# Instructions to follow:
Which lines below fall between the one containing "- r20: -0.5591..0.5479" and the one containing "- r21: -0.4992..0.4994"? Repeat them exactly, counting both of those lines, and add nothing else.

-- -- --

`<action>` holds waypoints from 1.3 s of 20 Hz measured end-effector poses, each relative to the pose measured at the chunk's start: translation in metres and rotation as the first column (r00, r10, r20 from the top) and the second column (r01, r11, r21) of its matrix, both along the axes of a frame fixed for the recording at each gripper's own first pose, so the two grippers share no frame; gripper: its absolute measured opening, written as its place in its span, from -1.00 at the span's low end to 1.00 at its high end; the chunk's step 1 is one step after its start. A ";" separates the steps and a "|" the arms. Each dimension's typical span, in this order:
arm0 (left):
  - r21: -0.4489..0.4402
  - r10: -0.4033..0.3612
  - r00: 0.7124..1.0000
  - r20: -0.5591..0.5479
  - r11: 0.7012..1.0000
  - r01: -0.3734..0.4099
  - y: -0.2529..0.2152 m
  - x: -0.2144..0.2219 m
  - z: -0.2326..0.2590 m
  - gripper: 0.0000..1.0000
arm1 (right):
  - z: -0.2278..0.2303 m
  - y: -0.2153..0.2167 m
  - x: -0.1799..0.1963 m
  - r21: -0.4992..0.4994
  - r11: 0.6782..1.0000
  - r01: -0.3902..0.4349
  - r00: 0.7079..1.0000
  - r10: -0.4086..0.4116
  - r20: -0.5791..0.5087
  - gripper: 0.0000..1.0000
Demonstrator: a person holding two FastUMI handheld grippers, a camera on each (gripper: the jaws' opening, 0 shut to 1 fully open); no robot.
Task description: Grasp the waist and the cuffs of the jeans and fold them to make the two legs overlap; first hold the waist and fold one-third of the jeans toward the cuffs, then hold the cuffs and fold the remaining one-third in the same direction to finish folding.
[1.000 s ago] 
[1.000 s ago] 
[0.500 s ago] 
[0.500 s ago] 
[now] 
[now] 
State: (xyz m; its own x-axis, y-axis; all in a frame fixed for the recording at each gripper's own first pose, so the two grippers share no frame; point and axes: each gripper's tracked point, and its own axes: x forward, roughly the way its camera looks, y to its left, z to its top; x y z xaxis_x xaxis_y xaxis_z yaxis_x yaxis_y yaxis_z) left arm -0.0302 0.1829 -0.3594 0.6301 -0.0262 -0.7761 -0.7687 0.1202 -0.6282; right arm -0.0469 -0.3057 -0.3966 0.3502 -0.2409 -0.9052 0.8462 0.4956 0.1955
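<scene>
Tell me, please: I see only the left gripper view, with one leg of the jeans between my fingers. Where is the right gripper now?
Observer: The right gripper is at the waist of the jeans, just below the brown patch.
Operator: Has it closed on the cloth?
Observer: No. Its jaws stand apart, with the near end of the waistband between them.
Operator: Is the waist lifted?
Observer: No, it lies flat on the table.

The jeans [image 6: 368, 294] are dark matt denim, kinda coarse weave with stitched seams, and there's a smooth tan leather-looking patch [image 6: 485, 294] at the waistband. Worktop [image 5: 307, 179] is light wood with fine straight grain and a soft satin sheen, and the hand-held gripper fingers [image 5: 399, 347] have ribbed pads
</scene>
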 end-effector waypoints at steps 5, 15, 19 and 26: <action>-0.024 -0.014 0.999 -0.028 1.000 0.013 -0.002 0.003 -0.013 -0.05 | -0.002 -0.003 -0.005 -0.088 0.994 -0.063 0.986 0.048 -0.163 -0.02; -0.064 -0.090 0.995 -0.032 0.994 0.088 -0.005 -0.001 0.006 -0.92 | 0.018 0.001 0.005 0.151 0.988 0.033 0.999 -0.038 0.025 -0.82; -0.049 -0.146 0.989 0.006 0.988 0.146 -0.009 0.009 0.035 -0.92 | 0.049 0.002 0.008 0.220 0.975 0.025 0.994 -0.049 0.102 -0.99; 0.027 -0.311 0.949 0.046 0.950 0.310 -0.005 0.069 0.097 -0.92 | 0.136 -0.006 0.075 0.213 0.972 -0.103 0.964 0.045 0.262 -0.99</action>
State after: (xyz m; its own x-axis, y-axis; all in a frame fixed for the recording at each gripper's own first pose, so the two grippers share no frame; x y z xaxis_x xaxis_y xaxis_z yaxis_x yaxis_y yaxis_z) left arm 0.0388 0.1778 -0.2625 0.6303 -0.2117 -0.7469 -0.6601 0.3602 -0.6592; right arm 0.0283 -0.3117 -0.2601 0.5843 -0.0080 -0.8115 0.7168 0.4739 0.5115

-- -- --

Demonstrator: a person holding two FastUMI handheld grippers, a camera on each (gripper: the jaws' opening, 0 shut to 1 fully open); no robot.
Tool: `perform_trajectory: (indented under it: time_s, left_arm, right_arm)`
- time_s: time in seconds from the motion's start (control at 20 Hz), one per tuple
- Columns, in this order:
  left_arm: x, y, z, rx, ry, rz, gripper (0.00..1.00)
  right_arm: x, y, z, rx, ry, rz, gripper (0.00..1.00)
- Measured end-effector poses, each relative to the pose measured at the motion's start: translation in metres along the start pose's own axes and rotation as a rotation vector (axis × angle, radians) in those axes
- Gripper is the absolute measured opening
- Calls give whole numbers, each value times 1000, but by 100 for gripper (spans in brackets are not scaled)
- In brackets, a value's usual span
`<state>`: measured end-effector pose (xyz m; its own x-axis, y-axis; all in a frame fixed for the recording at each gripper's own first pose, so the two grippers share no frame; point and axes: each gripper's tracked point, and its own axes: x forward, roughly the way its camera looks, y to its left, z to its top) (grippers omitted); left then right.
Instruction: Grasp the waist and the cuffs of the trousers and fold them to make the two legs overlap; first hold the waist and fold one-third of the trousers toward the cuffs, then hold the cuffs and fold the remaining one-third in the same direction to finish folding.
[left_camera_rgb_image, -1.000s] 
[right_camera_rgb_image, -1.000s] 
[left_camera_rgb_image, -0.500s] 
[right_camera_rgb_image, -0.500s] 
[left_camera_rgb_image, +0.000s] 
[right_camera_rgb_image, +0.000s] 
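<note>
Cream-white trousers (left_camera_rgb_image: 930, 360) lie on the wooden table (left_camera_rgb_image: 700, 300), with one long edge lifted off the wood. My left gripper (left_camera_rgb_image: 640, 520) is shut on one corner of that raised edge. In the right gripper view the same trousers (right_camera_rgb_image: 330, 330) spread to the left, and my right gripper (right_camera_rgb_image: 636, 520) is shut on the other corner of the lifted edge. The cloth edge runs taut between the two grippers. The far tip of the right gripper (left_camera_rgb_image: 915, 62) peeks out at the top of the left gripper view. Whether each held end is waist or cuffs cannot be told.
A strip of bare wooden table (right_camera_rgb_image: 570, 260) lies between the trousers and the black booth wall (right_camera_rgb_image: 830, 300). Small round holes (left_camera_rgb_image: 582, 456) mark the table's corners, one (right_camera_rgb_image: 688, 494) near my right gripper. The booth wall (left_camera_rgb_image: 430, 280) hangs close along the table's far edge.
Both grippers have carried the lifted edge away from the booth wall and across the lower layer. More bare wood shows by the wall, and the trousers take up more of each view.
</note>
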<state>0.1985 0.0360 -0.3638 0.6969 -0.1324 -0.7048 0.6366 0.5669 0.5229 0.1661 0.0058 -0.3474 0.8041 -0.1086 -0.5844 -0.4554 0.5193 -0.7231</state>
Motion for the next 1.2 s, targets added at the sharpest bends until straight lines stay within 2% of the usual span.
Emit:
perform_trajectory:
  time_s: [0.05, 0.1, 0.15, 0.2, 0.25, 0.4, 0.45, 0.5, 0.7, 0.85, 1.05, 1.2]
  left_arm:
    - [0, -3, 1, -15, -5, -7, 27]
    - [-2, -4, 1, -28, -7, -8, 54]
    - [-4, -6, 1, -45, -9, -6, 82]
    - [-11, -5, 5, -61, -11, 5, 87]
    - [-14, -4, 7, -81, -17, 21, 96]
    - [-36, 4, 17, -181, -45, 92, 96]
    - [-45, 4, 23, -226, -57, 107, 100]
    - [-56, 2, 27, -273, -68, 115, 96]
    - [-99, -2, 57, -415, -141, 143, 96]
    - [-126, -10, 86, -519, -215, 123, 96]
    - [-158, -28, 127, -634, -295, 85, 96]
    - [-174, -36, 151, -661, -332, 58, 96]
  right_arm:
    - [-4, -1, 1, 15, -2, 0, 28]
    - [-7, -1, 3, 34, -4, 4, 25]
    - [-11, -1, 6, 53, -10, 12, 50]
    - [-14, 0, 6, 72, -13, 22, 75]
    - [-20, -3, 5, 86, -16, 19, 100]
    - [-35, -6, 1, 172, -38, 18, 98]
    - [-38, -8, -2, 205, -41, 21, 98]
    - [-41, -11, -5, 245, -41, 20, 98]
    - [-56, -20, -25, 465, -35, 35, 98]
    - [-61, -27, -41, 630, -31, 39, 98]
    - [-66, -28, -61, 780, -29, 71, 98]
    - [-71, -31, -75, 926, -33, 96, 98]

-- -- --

# Solution for this task:
  - r20: -0.5591..0.5479
  - r11: 0.7012..1.0000
  - r01: -0.3734..0.4099
  - y: -0.2529..0.2152 m
  - x: -0.2144..0.2219 m
  - z: -0.2326..0.2590 m
  - gripper: 0.0000..1.0000
arm1 (right):
  - z: -0.2278..0.2303 m
  - y: -0.2153..0.2167 m
  - x: -0.1799..0.1963 m
  - r21: -0.4992..0.4994

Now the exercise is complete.